» **EXERCISE BRIEF**
If a line in the data holds the string "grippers", list it.

» **DATA SEGMENT**
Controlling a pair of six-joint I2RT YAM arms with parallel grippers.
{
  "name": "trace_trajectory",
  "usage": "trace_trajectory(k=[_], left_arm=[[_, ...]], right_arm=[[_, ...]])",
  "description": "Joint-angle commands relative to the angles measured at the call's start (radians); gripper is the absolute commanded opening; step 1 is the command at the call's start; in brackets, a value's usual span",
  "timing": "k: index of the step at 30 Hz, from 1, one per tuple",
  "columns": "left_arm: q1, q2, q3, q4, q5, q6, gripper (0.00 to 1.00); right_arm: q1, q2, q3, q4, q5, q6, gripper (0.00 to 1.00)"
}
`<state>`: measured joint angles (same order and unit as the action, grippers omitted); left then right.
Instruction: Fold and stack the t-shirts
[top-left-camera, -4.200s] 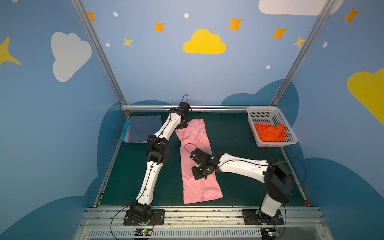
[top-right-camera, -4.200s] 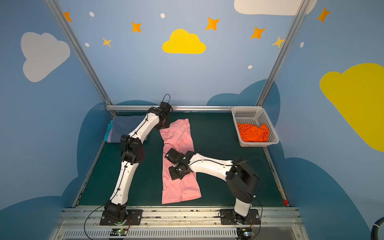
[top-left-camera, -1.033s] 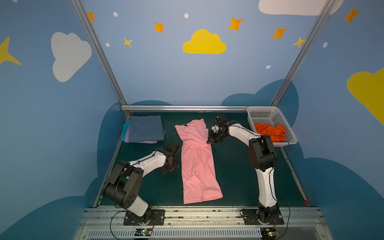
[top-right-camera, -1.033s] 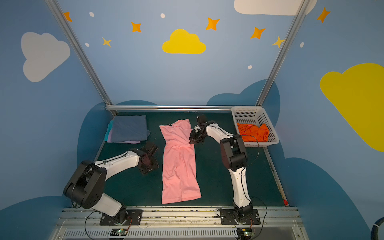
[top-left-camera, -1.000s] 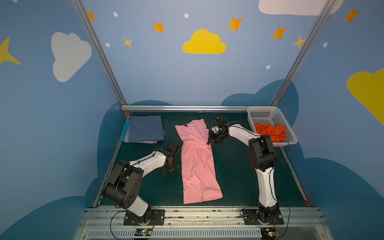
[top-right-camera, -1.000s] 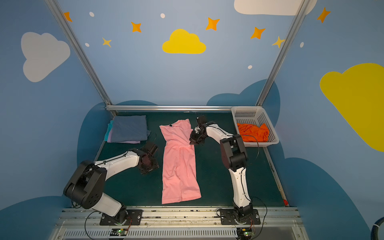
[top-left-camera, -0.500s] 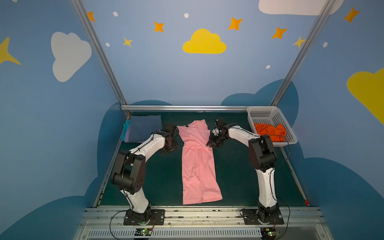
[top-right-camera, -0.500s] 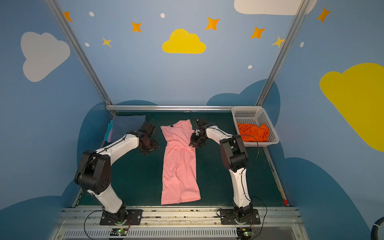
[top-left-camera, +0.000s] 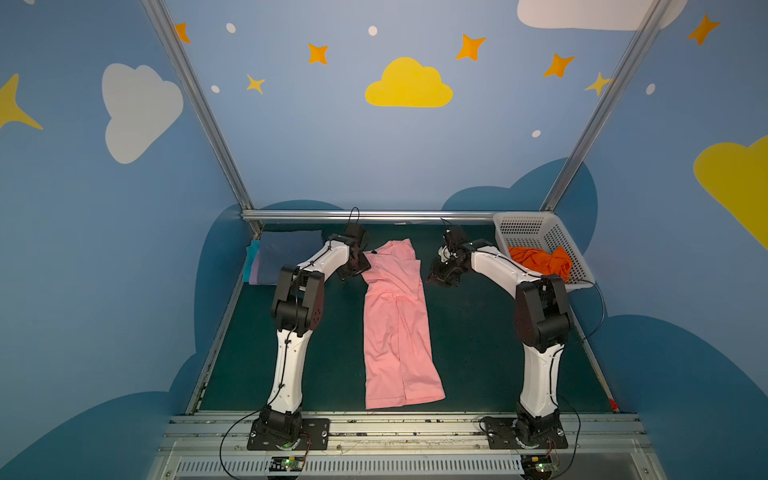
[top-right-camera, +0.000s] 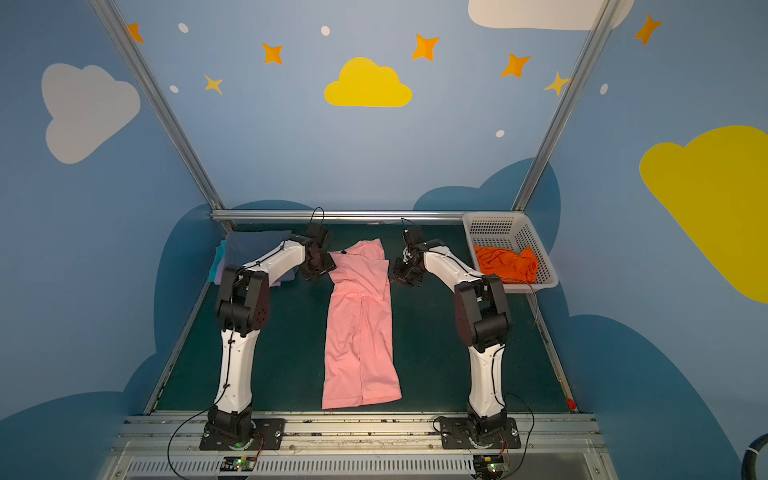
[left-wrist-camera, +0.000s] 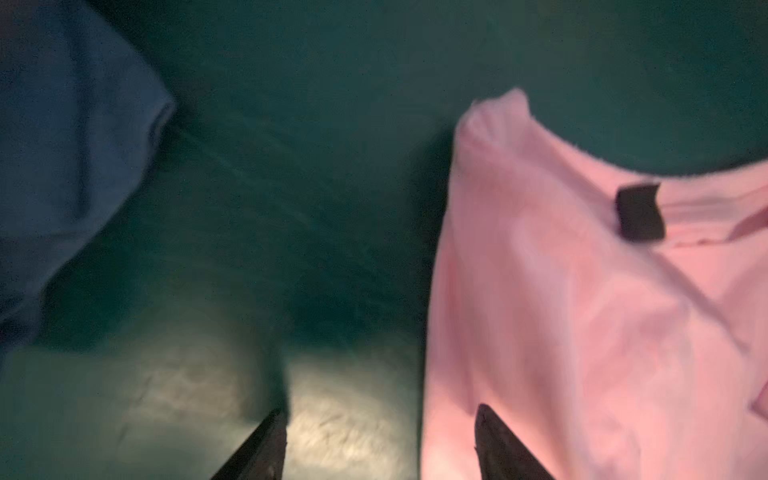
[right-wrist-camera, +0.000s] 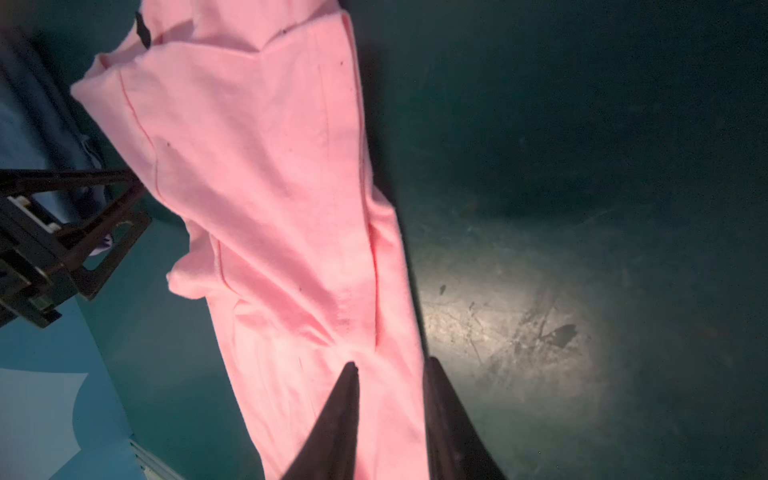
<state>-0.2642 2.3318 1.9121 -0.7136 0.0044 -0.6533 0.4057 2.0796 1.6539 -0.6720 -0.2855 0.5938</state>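
A light pink t-shirt (top-left-camera: 395, 324) (top-right-camera: 359, 328), folded into a long narrow strip, lies flat down the middle of the green mat. My left gripper (top-left-camera: 353, 270) (left-wrist-camera: 380, 419) is open at its far left corner, one finger over the mat and one over pink cloth near the black neck label (left-wrist-camera: 640, 212). My right gripper (top-left-camera: 440, 276) (right-wrist-camera: 390, 374) hovers over the shirt's right edge, its jaws a little apart with flat cloth showing between them. An orange t-shirt (top-left-camera: 540, 259) lies crumpled in the basket. Folded slate-blue, lavender and teal t-shirts (top-left-camera: 282, 257) are stacked at the far left.
The white perforated basket (top-left-camera: 528, 232) stands at the far right corner by the metal frame rail (top-left-camera: 374, 215). The folded stack (top-right-camera: 249, 249) sits close behind my left forearm. Bare mat lies on both sides of the pink strip.
My left arm has swung from the shirt's near left side up to its far collar corner. The right gripper has stayed by the shirt's right edge, shifting only slightly.
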Motion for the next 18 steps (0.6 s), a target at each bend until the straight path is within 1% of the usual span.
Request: trace_trajectory(k=[1, 2, 4, 5, 8, 10, 13, 15, 17, 18], left_arm=[[0.020, 0.088, 0.115, -0.050, 0.036, 0.021, 0.49], [0.021, 0.118, 0.158, -0.057, 0.044, 0.024, 0.40], [0.022, 0.168, 0.236, -0.075, 0.045, 0.030, 0.26], [0.023, 0.194, 0.281, -0.085, 0.045, 0.035, 0.21], [0.033, 0.269, 0.424, -0.118, 0.044, 0.055, 0.09], [0.044, 0.314, 0.518, -0.125, 0.068, 0.069, 0.06], [0.064, 0.368, 0.619, -0.083, 0.130, 0.068, 0.04], [0.072, 0.386, 0.644, -0.020, 0.177, 0.057, 0.05], [0.079, 0.406, 0.676, 0.026, 0.236, 0.051, 0.12], [0.080, 0.418, 0.700, 0.023, 0.247, 0.048, 0.19]], right_arm=[[-0.009, 0.058, 0.073, -0.027, -0.013, -0.012, 0.28], [-0.009, 0.072, 0.092, -0.032, -0.016, -0.014, 0.28], [-0.008, 0.094, 0.106, -0.028, -0.023, -0.013, 0.27], [-0.009, 0.103, 0.106, -0.019, -0.027, -0.011, 0.27], [-0.006, 0.117, 0.103, -0.005, -0.036, -0.012, 0.27], [0.000, 0.117, 0.096, -0.005, -0.042, -0.012, 0.26], [0.034, 0.091, 0.031, 0.027, -0.031, -0.010, 0.26], [0.060, 0.073, -0.023, 0.052, -0.014, -0.004, 0.26], [0.078, 0.066, -0.061, 0.063, -0.003, 0.004, 0.26], [0.081, 0.066, -0.067, 0.062, 0.001, 0.006, 0.26]])
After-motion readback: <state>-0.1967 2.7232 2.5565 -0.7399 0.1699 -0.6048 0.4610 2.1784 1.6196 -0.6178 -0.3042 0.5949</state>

» **RESPONSE TO THIS EXERCISE**
Controlling a pair of six-joint I2RT YAM arms with parallel grippers.
`<state>`: measured joint angles (same order and unit as the action, grippers omitted); left then right.

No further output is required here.